Nel cuore silenzioso dell’Antartide, dove il ghiaccio custodisce storie antiche milioni di anni, si è acceso un mistero. Un esperimento in volo della NASA ha intercettato qualcosa che non dovrebbe esserci: impulsi radio provenienti dal terreno, come se una voce nascosta parlasse dal profondo della Terra.

Siamo nel regno del progetto ANITA (Antarctic Impulsive Transient Antenna), una grande antenna sospesa a 37 chilometri di altezza su un pallone stratosferico. Il suo compito? Catturare i neutrini cosmici, particelle quasi invisibili che attraversano l’universo e persino il nostro pianeta, lasciando rarissime tracce del loro passaggio.

Ma nel 2006, e poi ancora nei voli successivi, qualcosa di inatteso è accaduto. Un segnale è arrivato dal basso. Come se un neutrino avesse attraversato tutta la Terra per poi emergere dal ghiaccio antartico, violando le leggi conosciute della fisica.

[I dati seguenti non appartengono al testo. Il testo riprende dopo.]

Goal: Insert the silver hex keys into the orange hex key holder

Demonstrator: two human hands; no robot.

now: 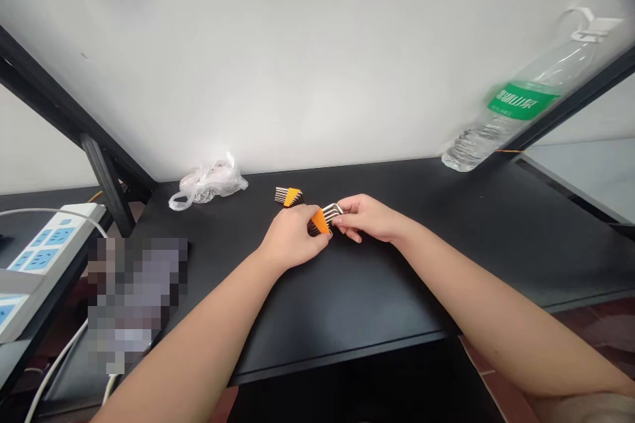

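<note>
The held hex key set [321, 221], silver L-shaped keys in an orange holder, is between the two hands, above the black table [357, 317]. The left hand [295, 234] is closed around its holder, thumb on the near side and fingers over the far side. The right hand [370, 217] has its thumb and forefinger pinched on the bent ends of the keys, its other fingers loosely curled; how many keys lie in that pinch I cannot tell.

Just beyond the held hex key set and a little to its left, a second hex key set [292, 196], also with an orange holder, lies on the table near the left hand's knuckles. Farther to the left of the held hex key set and beyond it is a crumpled clear plastic bag [211, 182], close to the white wall [307, 66]. Well to its right and beyond it is a clear plastic bottle [526, 102] with a green label and a white handle at the neck. Left of the held hex key set and nearer the person lies a pixelated object [149, 297]; farther left again is a white power strip [54, 241] with blue socket panels
</note>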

Neutrini che risalgono la Terra?

Normalmente, i neutrini ad altissima energia dovrebbero essere assorbiti dal nostro pianeta, non attraversarlo indenni. Il fatto che ANITA abbia rilevato impulsi radio simili a quelli generati da queste particelle, ma provenienti da direzioni “impossibili”, ha sollevato domande imbarazzanti per i fisici teorici.

Sono stati errori? Interferenze? O siamo davanti a un nuovo fenomeno fisico, mai osservato prima?

Ipotesi e speculazioni

La comunità scientifica ha avanzato diverse spiegazioni. Alcuni parlano di neutrini tau che, grazie a una particolare trasformazione, riuscirebbero a percorrere traiettorie impossibili. Altri evocano concetti esotici come neutrini sterili, particelle di materia oscura o addirittura universi paralleli.

Quest’ultima ipotesi, sebbene rilanciata con entusiasmo da alcuni media, resta al momento più fantascienza che scienza. Tuttavia, l’anomalia rimane: nessun esperimento ha ancora spiegato del tutto quei segnali.

Una nuova porta sull’ignoto?

Oggi, altri osservatori come IceCube, sepolto nel ghiaccio antartico, cercano di confermare (o smentire) i dati di ANITA. Ma il caso resta aperto. E mentre la scienza prosegue paziente il suo lavoro, il mistero di quei segnali ci ricorda che l’universo ha ancora molte sorprese da offrirci.

Nel gelo eterno dell’Antartide, forse, si nasconde una chiave per comprendere una fisica che ancora non conosciamo. Un sussurro dal profondo che attende solo di essere ascoltato.